World criticism of U.S. policy takes many forms, but underlying it all is a fundamental distrust of Washington’s depiction of the Iraqi threat and of American motives for invading without broad international support. From Business Week magazine to European capitals to “the Arab street” (as commentators reductively label a diverse and complex region), many millions of people have openly challenged or rejected out of hand official American claims. Long before the first missile could be fired to “shock and awe” Iraq, global public opinion had launched its own pre-emptive attack, wielding the weapon of mass incredulity. On the eve of war, Bush has already produced an enormous global credibility gap, the largest any U.S. president has faced since at least the “Christmas bombing” of North Vietnam in 1972.

“Credibility” has long been a preoccupation of American geopoliticians. Though never clearly defined, its primary meaning for Washington has been the need to demonstrate our persistent will to defend American policies throughout the world. From the first days of America’s emergence as a superpower, our leaders have normally acted as if U.S. credibility depended less on truthfulness than on an image of or the exercise of raw military strength. Beginning early in the Cold War, presidents, national security advisers, and nuclear strategists insisted that credible threats to use force were essential to protect vital U.S. interests whenever and wherever they were challenged. In Vietnam, American leaders prolonged the fighting not so much out of confidence that their objectives in that small, distant country could be achieved, but out of a fear of losing and thus sapping our “global credibility.”
The phrase “credibility gap” first entered American political vernacular in 1965, in the middle of an era of “gaps” (from the “missile gap” to “the generation gap”). Journalist David Wise used it to highlight the gulf between President Lyndon Johnson’s claim that American military escalation in Vietnam was limited and defensive and an emerging public perception that it was, in fact, massive and aggressive. In light of the current situation, it is important to recall that the Vietnam-era credibility gap took years to form and did not become a Grand Canyon until the Nixon years, late in the war, after some 35,000 Americans and at least a million Vietnamese had already died.
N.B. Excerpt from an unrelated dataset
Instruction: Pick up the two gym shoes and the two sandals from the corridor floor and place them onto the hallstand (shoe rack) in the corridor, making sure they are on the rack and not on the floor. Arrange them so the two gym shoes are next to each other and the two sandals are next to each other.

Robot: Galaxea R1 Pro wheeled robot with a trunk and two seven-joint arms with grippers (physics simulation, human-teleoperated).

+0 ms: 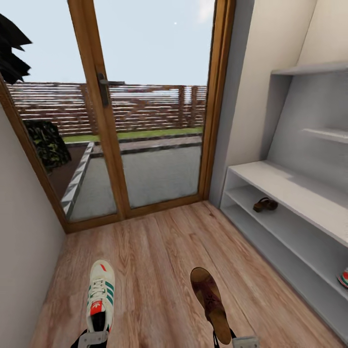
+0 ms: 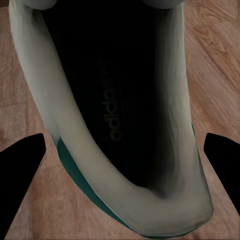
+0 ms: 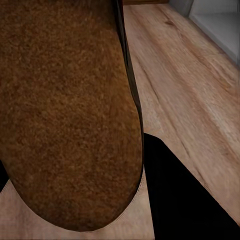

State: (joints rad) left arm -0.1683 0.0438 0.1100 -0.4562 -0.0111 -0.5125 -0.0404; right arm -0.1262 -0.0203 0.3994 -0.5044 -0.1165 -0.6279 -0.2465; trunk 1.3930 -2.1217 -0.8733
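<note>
One white gym shoe point(image 1: 100, 302) with green stripes points away from me at the lower left of the head view, my left gripper point(image 1: 93, 338) shut on its heel. In the left wrist view the shoe's dark opening point(image 2: 110, 100) lies between the two black fingers point(image 2: 22, 185). My right gripper point(image 1: 241, 342) is shut on the heel of a brown sandal point(image 1: 210, 304); its tan insole point(image 3: 65, 110) sits beside one finger point(image 3: 185, 195). On the grey hallstand point(image 1: 290, 186), a second sandal point(image 1: 265, 204) rests on the upper open shelf. A second gym shoe point(image 1: 343, 279) peeks in on the lower shelf.
The wood-plank corridor floor point(image 1: 159, 251) runs ahead to a glass door in a wooden frame point(image 1: 104, 96). A plain wall point(image 1: 24, 232) closes the left side. The hallstand lines the right wall, with staggered shelves point(image 1: 328, 133) on its back panel.
</note>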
The war against Iraq, by contrast, begins at a level of unpopularity not reached domestically in the Vietnam War era until after the Tet Offensive of 1968. The President is gambling that a rapid victory will rally a dissenting and disbelieving world. No doubt he also expects the war to generate ex post facto evidence — real or invented — that Saddam Hussein was indeed plotting to use weapons of mass destruction in acts of international terror. For many years, the experience of Vietnam conditioned American leaders to believe all future wars must be brief and conclusive to prevent the erosion of public support. In this instance, the White House hopes a brief, conclusive war will provide the retroactive support it failed to gain at the outset.
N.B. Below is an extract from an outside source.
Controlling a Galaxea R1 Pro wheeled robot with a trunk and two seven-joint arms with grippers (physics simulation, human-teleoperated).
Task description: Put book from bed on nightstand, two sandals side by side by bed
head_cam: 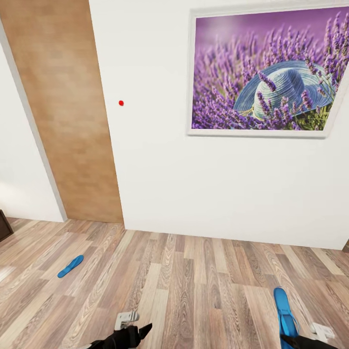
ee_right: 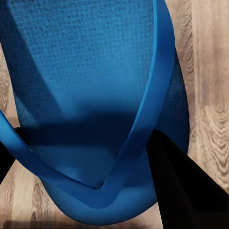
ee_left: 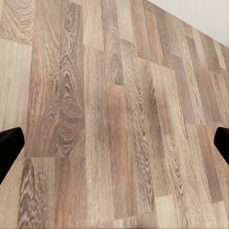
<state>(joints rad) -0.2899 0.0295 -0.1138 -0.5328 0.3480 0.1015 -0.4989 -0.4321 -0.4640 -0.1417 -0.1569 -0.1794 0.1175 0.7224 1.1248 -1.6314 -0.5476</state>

Throughout the world, Saddam Hussein is rightly perceived as one of the most monstrous tyrants of our time and there is a widespread international will to check whatever foreign ambitions he may have. Yet Washington’s credibility has foundered on its failure to persuade even many longtime allies of the following:

–That Iraq had significant links to Al-Qaeda.
–That Saddam Hussein posed an imminent threat to U.S. and global security.
–That UN inspections could never succeed in disarming Iraq of weapons of mass destruction.
–That every diplomatic effort to seek a peaceful resolution was exhausted.
–That the United States had no self-interest in Iraq (oil, military bases, regional hegemony), but only sought democracy for Iraqis, stability in a crucial region, and an end to terrorism for the world.
–That democracy can be established in Iraq under the auspices of an American military occupation.

Most remarkable, perhaps, is that so many Americans have rejected those assertions despite a generally uncritical media. Imagine how much deeper home-front disaffection would have been if the media had given prominence to the many holes in the administration’s case against Saddam Hussein. If so, would nearly half the American public believe, as polls assure us they do, that Hussein was responsible for the attacks of 9/11, a wholly unsubstantiated faith the White House has subtly encouraged? That the Iraqi dictator is horribly oppressive can be easily documented, but the Bush administration has repeatedly proffered trumped up evidence to make him an uncontainable evil-doer of Hitlerian proportions who must be overthrown.

Recent stories, often relegated to the inside pages of our newspapers, have posed fundamental challenges to Bush’s claim that Iraq is capable of deploying weapons of mass destruction beyond its own borders. One nightmare scenario pushed by the White House had Hussein sending unmanned drones to drop chemical and biological weapons on his neighbors, American troops in the area, or even the United States. In a page-12 piece in the New York Times of March 13, John F. Burns describes one of these drones finally displayed at the Ibn Firnas weapons plant outside Baghdad. According to Burns, it seemed “more like something out of the Rube Goldberg museum of aeronautical design than anything that could threaten Iraq’s foes. . . .Its two tiny engines, each about the size of a whiskey bottle, and attached to minuscule wooden propellers, looked about powerful enough to drive a Weed Whacker.” It had no mechanism for dropping a payload, had never successfully flown more than two miles from the airfield, and could only be controlled by visual tracking. Yet Secretary of State Colin Powell made Iraq’s unmanned aerial vehicles an important part of his crucial testimony against Hussein at the United Nations National Security Council.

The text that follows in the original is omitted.